Like Kid Katabatic, Lord Nelson has tremendous speed and has learned how to ration it. He was good enough to win three stakes last year and earned provincial honors for top older horse, but he seems to have moved on to an even higher level this year.

"He's just so relaxed about it now," said Condilenios. "He's become more versatile and can easily be rated so it doesn't matter how a race shapes up."

In last year's Classic, Lord Nelson couldn't have had an easier race. The track came up sloppy and he just galloped along in front of mostly high priced claimers. That won't be the case this Monday.

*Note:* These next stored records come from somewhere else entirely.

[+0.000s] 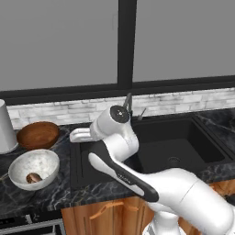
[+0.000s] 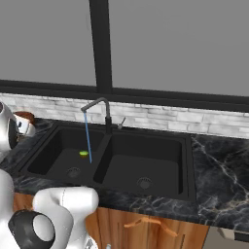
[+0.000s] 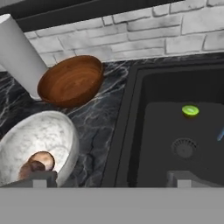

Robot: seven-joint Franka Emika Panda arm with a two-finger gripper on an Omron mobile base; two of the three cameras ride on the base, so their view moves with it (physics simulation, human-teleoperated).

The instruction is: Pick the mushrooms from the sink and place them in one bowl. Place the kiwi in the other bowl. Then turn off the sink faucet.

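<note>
Currently the gripper [image 3: 111, 180] stands wide open and empty at the bottom of the hand view, above the desk [image 3: 98, 124] edge beside the sink [image 3: 131, 109]. At lower left, mushrooms [image 3: 37, 164] lie inside the white speckled bowl [image 3: 52, 131]. Upper left, the wooden bowl [image 3: 72, 81] sits near it. Right of centre, the kiwi [image 3: 190, 110] rests on the basin floor. In the right base view, water runs from the faucet [image 2: 97, 104].

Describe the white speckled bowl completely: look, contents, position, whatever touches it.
The white speckled bowl is wide and round, stone-look, grey-flecked outside, pale inside. It sits upright on the dark marbled counter, left of the black sink and in front of the brown wooden bowl, apart from it. A tan-brown mushroom lies inside, at the bottom.
</note>
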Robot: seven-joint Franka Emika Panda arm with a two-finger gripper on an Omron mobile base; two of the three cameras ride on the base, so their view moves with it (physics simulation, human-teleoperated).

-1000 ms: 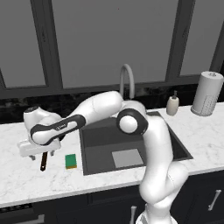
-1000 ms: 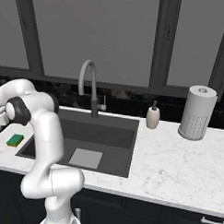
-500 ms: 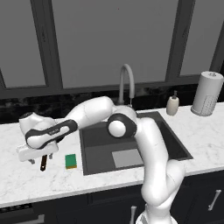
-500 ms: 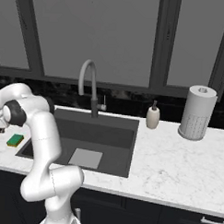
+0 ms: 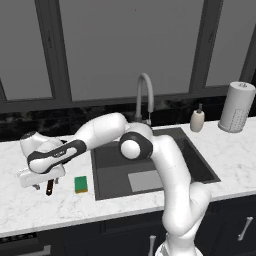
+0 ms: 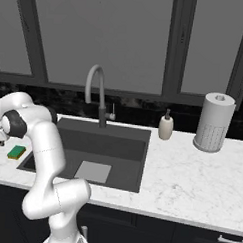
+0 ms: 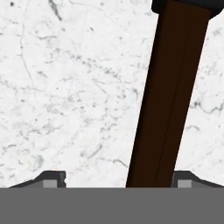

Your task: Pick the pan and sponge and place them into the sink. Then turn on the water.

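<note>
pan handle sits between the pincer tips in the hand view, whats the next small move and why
Probably close the pincer on the pan's handle. In the hand view the dark brown handle runs up between the two fingertips, nearer the right one, and they look apart from it. In the left base view the hand is low over the counter, left of the sponge, so a grip seems the step before lifting toward the sink.

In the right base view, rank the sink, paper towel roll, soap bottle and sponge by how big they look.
1. sink, by far the widest
2. paper towel roll
3. soap bottle
4. sponge

The bottle and sponge look close in size, so their order is unsure.
</note>
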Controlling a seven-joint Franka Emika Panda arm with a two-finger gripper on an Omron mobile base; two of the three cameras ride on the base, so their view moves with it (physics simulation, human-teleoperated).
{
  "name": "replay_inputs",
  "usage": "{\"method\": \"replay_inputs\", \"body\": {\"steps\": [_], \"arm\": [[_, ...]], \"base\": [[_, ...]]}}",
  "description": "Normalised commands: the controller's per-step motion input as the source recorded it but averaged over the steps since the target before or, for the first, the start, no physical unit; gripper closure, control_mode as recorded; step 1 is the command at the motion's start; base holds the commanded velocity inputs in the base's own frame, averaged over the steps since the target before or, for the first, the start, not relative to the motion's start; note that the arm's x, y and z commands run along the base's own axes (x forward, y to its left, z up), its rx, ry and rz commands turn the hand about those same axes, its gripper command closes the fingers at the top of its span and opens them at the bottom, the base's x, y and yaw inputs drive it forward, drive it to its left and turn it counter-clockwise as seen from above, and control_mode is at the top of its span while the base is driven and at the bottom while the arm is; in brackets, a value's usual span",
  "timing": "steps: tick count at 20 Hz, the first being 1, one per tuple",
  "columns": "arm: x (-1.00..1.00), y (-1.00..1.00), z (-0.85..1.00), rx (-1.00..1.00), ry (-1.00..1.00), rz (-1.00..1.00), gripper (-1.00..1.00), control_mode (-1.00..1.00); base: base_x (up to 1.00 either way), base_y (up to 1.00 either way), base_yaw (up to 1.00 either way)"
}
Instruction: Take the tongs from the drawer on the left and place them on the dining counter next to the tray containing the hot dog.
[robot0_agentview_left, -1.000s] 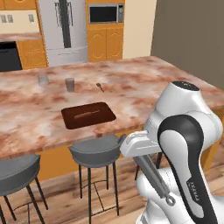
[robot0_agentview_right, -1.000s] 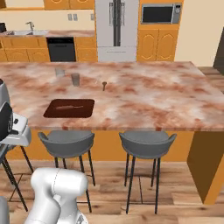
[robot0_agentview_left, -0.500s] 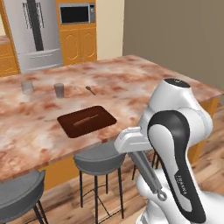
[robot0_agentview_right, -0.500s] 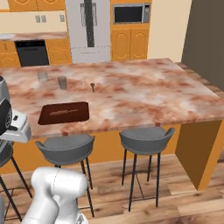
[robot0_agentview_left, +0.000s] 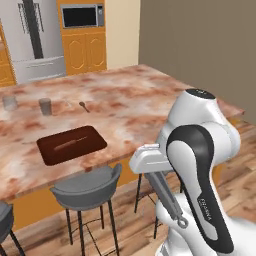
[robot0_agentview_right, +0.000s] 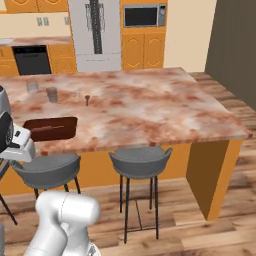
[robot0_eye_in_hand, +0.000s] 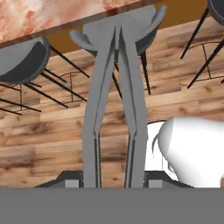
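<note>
Marbled island surface (robot0_agentview_left: 125, 100) spans the frame's upper half, carrying the tray (robot0_agentview_left: 71, 144) with the hot dog (robot0_agentview_left: 70, 143) at left. At lower right, the tool (robot0_agentview_left: 161, 184) is clamped partway on the tongs (robot0_eye_in_hand: 114, 100), which hang above wooden floor (robot0_eye_in_hand: 52, 135) near grey stools (robot0_agentview_left: 85, 187).

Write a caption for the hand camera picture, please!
Gripper holding grey tongs that point toward a grey stool under the dining counter.

text: "FRANKA" lettering, faint | on: dark forearm cover of robot arm (robot0_agentview_left: 207, 212) | place: 5 o'clock, left base view | other text: none
</note>
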Motion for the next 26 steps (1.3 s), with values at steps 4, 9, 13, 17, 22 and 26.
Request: {"method": "replay_inputs", "body": {"steps": [4,9,13,17,22,26], "arm": [[0.0,0.0,0.0,0.0,0.0,0.0,1.0,1.0],[0.0,0.0,0.0,0.0,0.0,0.0,1.0,1.0],[0.0,0.0,0.0,0.0,0.0,0.0,1.0,1.0],[0.0,0.0,0.0,0.0,0.0,0.0,1.0,1.0],[1.0,-0.13,0.0,0.01,0.01,0.0,1.0,-1.0],[1.0,-0.62,0.0,0.0,0.0,0.12,1.0,-1.0]], "base": [[0.05,-1.0,0.07],[0.75,-0.17,-0.04],[1.0,0.24,-0.1],[1.0,0.26,-0.09],[0.0,0.0,0.0],[0.0,0.0,0.0]]}}
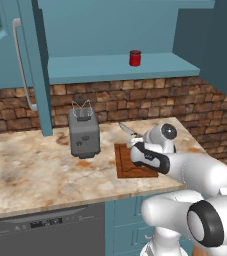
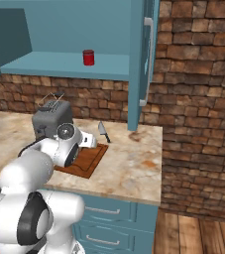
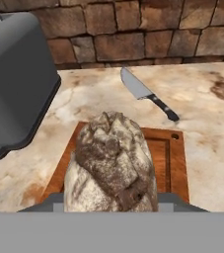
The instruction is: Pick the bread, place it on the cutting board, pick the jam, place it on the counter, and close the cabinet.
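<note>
Your gripper (image 3: 111,210) is clenched on the bread (image 3: 111,163), which fills the lower middle of the hand view: a brown, speckled loaf chunk with its rounded top pointing away from the camera. The finger tips themselves are hidden behind the loaf and the lower edge of that view. The bread hangs over the cutting board (image 3: 175,155), and you cannot tell from these pictures whether it touches the wood. In the left base view the arm reaches over the cutting board (image 1: 125,167), so the hand covers most of it.

The board lies flat on the surface (image 1: 30,170), just to the right of the dark grey toaster (image 1: 84,132). Beyond the board's far edge a knife (image 3: 145,94) lies on the stone, blade to the left and black handle to the right, apart from the board. A brick wall (image 1: 135,100) runs behind the surface.

The jam (image 1: 135,58) stands upright on the teal shelf inside the cabinet (image 1: 110,25), well above the toaster and the board. The cabinet stands open: its left door (image 1: 37,70) swings out towards you, edge on, with a long grey bar handle (image 1: 22,65) on it. In the right base view the jam (image 2: 88,57) stands near the shelf's front edge.
</note>
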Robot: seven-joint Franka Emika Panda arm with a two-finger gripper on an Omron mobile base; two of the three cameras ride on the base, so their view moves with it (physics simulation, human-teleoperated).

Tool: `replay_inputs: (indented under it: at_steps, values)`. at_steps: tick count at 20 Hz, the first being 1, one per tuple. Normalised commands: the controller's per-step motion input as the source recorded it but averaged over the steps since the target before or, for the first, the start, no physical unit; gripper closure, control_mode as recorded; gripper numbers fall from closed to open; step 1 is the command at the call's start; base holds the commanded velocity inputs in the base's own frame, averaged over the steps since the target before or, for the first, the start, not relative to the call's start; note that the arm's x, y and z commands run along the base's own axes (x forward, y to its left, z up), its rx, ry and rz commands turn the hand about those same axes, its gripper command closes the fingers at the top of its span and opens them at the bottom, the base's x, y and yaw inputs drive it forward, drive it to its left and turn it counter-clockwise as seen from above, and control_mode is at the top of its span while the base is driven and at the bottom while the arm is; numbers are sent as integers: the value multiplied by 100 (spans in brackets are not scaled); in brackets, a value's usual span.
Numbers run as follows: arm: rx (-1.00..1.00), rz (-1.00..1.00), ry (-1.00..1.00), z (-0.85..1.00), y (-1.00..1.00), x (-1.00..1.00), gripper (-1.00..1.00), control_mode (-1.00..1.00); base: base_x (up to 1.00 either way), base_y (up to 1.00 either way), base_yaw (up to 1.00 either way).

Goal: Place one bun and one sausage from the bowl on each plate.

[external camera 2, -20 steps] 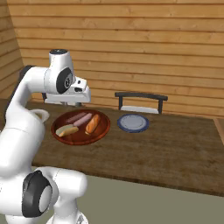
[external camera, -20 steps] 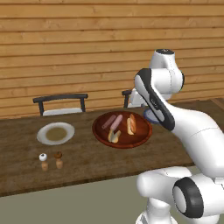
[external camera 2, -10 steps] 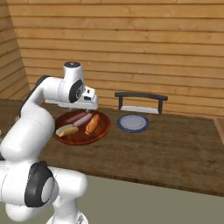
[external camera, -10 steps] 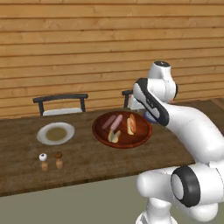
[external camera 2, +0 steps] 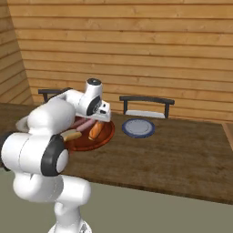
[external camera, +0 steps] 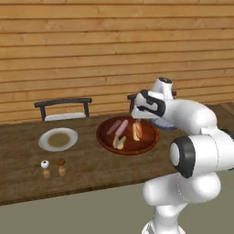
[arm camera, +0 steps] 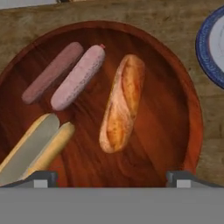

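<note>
Four food items lie in the reddish-brown bowl [arm camera: 188,100]: two sausages and two buns. Hand view: the darker sausage [arm camera: 52,72] and the paler pink sausage [arm camera: 78,77] lie side by side in the upper left of the bowl, both slanted the same way. A golden crusty bun [arm camera: 121,103] lies lengthwise near the middle, just beside the pink sausage but apart from it. A split hot-dog bun [arm camera: 37,146] rests at the lower left, near the rim.

Gripper [arm camera: 111,178]: the two dark fingertips [arm camera: 41,178] stand wide apart at the bottom edge of the hand view, one at each side of the bowl's lower part, with nothing between them. The crusty bun lies above the gap, untouched.

Left base view: the bowl [external camera: 106,139] sits on the brown wooden table [external camera: 23,178], with the gripper [external camera: 137,119] poised above its far side. The pale grey-white plate [external camera: 45,142] with a tan centre lies well to the left of the bowl and holds no food. Two small shakers [external camera: 52,168] stand near the table's front edge, below that plate. A dark chair [external camera: 64,108] stands behind the table against the wooden plank wall [external camera: 91,50].

Right base view: the bluish-grey plate [external camera 2: 138,128] lies just to the right of the bowl [external camera 2: 102,137], also bare; a second dark chair [external camera 2: 146,105] stands behind it.
</note>
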Motion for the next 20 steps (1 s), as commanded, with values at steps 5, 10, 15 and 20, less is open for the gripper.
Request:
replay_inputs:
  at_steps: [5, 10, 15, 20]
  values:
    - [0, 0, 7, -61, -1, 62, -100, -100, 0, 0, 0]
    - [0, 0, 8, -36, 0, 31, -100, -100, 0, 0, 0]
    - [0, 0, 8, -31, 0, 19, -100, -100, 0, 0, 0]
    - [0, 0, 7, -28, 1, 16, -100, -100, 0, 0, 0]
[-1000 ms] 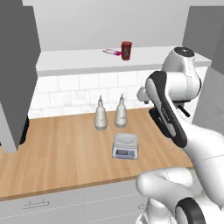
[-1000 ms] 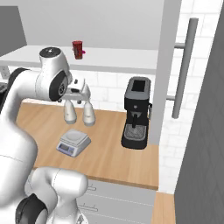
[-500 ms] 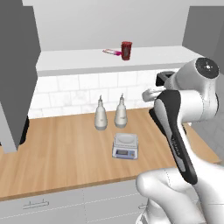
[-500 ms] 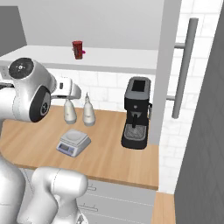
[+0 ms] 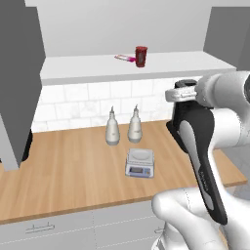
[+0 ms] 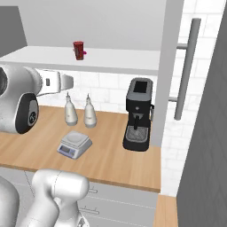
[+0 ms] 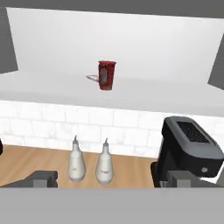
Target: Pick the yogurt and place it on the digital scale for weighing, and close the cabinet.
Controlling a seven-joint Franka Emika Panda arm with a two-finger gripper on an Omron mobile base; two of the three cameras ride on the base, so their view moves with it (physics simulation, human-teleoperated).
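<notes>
Grey cabinet [image 5: 19, 83] doors stand open. Dark red, short and cylindrical, the yogurt [image 7: 106, 75] sits upright on the white shelf [image 7: 52, 87] inside. Below, the digital scale [image 5: 139, 162] rests on the wooden table [image 5: 73, 171]. The claw [image 7: 111, 178] fingers stand apart, holding nothing.

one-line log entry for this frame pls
phase: approach | yogurt: upright on cabinet shelf | digital scale: bare, on counter | cabinet doors: open | hand: open, empty, facing yogurt
</notes>
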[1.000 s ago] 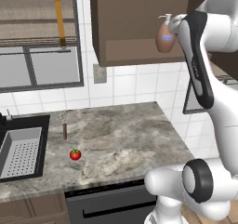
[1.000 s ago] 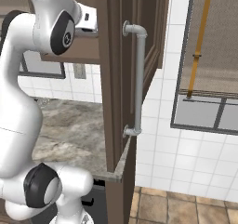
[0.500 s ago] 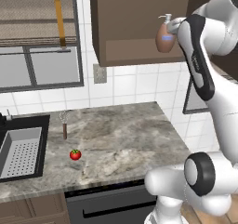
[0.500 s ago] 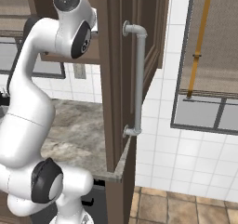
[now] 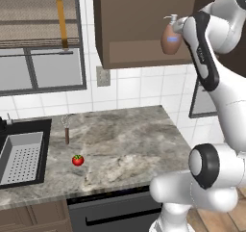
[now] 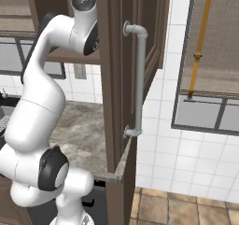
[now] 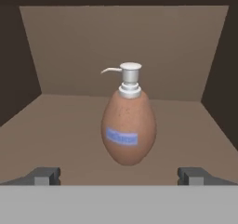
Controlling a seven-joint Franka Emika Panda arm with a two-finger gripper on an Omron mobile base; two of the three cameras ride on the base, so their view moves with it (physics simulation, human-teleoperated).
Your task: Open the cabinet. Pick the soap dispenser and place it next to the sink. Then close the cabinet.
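Inside the dark brown wooden cabinet (image 7: 121, 42), the rounded brown soap dispenser (image 7: 128, 128) is standing upright at frame centre. The pincer (image 7: 120, 175) is gaping wide, empty, its tips flanking the bottle; an off-centre closure is risking toppling it.

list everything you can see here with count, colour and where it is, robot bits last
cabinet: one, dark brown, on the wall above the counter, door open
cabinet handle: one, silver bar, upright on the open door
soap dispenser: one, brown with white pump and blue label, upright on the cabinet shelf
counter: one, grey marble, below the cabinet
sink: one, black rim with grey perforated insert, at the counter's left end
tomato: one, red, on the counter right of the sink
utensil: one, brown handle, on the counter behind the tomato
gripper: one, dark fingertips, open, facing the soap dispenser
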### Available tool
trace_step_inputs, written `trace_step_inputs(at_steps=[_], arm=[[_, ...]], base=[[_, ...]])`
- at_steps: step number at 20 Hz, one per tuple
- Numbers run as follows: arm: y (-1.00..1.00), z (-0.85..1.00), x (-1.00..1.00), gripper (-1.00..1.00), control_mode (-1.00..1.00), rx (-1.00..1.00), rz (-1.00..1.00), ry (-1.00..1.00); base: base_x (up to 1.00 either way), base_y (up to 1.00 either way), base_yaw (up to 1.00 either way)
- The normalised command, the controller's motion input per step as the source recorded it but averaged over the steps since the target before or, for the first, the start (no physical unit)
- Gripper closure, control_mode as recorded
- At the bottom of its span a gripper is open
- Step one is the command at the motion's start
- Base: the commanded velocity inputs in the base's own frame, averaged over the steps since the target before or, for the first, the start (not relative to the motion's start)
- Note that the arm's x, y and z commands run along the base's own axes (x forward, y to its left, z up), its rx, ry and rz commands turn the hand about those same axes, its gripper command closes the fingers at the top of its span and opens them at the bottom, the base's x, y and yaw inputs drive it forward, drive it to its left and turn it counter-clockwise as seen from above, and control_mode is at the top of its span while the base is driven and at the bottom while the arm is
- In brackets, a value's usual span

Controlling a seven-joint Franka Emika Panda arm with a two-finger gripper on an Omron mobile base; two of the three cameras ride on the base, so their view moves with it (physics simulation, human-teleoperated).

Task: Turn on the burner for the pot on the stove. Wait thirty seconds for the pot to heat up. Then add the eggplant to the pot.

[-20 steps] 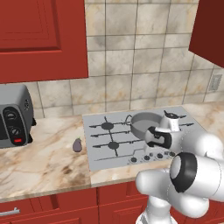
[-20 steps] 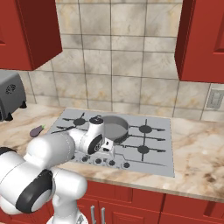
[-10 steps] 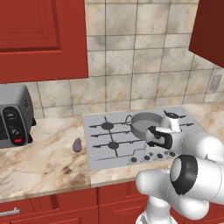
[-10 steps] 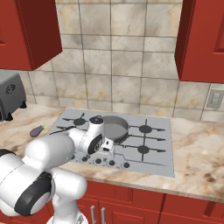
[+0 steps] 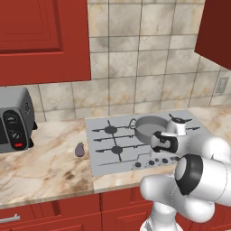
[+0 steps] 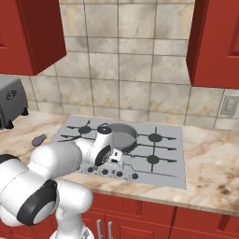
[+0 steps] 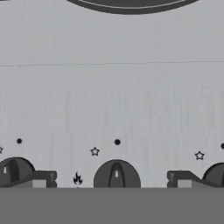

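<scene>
The grey pot (image 5: 150, 127) (image 6: 122, 135) stands on a middle rear burner of the stove (image 5: 104, 156) (image 6: 164, 157); its dark rim (image 7: 131, 5) shows at the top of the hand view. My gripper (image 5: 154, 158) (image 6: 112, 164) (image 7: 112, 179) hangs low over the stove's front knob row, open. Its fingertips (image 7: 42, 179) stand on either side of the middle knob (image 7: 117, 175), apart from it. The small purple eggplant (image 5: 80, 149) (image 6: 39, 138) lies on the counter left of the stove.
A grey toaster oven (image 5: 13, 119) (image 6: 9, 100) stands at the far left of the counter. More knobs (image 7: 15, 170) (image 7: 216, 174) flank the middle one. Red cabinets hang above, and tiled wall runs behind the stove.
</scene>
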Motion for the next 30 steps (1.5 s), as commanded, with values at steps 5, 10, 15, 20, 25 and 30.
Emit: trace_step_inputs(at_steps=[5, 10, 15, 20, 25, 30], arm=[[-0.02, 0.00, 0.00, -1.00, -1.00, 0.00, 0.00, 0.00], [0.00, -0.03, 0.00, -1.00, -1.00, 0.00, 0.00, 0.00], [0.00, -0.19, 0.00, -1.00, -1.00, 0.00, 0.00, 0.05], [0.00, -0.04, 0.00, 1.00, -1.00, 0.00, 0.00, 0.03], [0.00, 0.00, -0.01, 1.00, -1.00, 0.00, 0.00, 0.00], [0.00, 0.00, -0.21, 1.00, -1.00, 0.00, 0.00, 0.00]], base=[[0.00, 0.00, 0.00], [0.00, 0.00, 0.00], [0.00, 0.00, 0.00], [0.00, 0.00, 0.00], [0.00, 0.00, 0.00], [0.00, 0.00, 0.00]])
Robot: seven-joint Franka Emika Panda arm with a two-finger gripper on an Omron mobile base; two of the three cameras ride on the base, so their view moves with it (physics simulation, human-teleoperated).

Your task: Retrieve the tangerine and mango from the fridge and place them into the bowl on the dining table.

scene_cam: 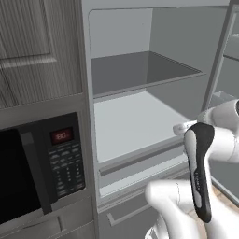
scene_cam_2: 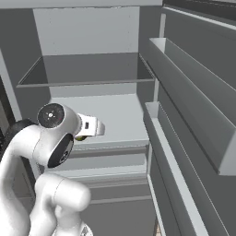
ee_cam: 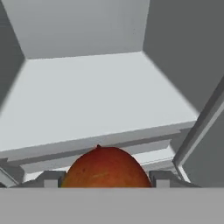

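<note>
The mango (ee_cam: 107, 168), red-orange with a small stem nub, sits between the two fingertips (ee_cam: 51, 178) of my gripper (ee_cam: 106, 180), which is shut on it. The hand hovers just in front of the open fridge's (scene_cam: 140, 121) middle shelf (ee_cam: 96, 96), which is bare and pale. In the right base view the gripper (scene_cam_2: 92, 127) points toward that shelf, and a sliver of the mango (scene_cam_2: 81, 137) peeks out beneath the hand. In the left base view the hand (scene_cam: 184, 128) reaches over the shelf's front edge. The tangerine, the bowl and the dining table are out of view.
A black microwave (scene_cam: 28, 172) with a keypad stands left of the fridge. The open fridge door with its grey bins (scene_cam_2: 193, 120) runs along the right. An upper shelf (scene_cam: 140, 74) and a lower drawer (scene_cam: 135, 205) frame the opening.
</note>
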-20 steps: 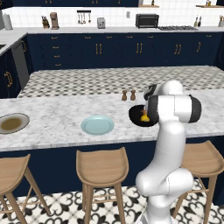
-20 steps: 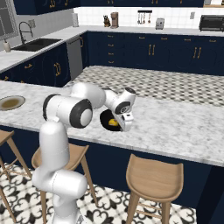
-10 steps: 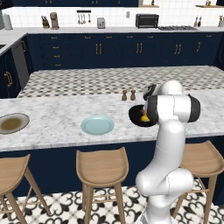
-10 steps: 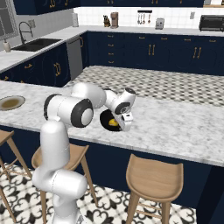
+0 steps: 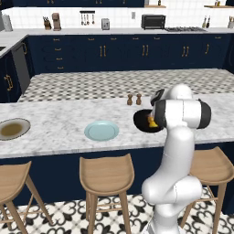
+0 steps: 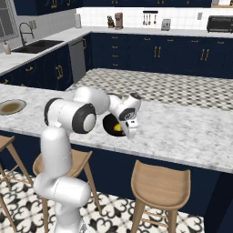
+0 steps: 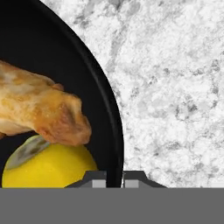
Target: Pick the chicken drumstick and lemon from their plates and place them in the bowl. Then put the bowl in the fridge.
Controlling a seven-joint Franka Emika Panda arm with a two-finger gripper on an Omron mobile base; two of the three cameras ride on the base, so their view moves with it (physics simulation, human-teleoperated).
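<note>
My gripper (image 7: pixel 112 178) is clamped on the black bowl's (image 7: pixel 114 131) rim, lemon (image 7: pixel 52 168) and chicken drumstick (image 7: pixel 41 109) inside, ready for the fridge.

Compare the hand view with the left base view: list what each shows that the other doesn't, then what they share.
Hand view alone: the end effector shut on the black bowl's rim, one tip on each side of it, and the chicken drumstick resting against the lemon inside.

Left base view alone: the light blue plate and the grey plate, both bare, two small shakers, the stools and the back cabinets.

Both: the bowl holding the yellow lemon, on the marble counter.
</note>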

"He'll have to earn it this year," said Condilenios. "We beat Kid Katabatic last time but I don't think he handled the track very well and Prodigious is a much better horse than he showed in the Lieutenant Governors."

Condilenios thinks he has a good chance with Queen of My Nights in the Distaff, especially since Lady's Jewel opted to run in the sprint. Queen of My Nights has won all of her races leading from gate to wire and she should have an easy time making the lead with Lady's Jewel out of the race. Queen of My Nights has never gone nine furlongs but she looked good winning the 1 1/16-mile Sun Handicap June 15, and with no other real speed to push her, she could be hard to haul down.

"I think she can go that far, and while I wasn't that worried about Lady's Jewel, it certainly won't hurt having her out of the race."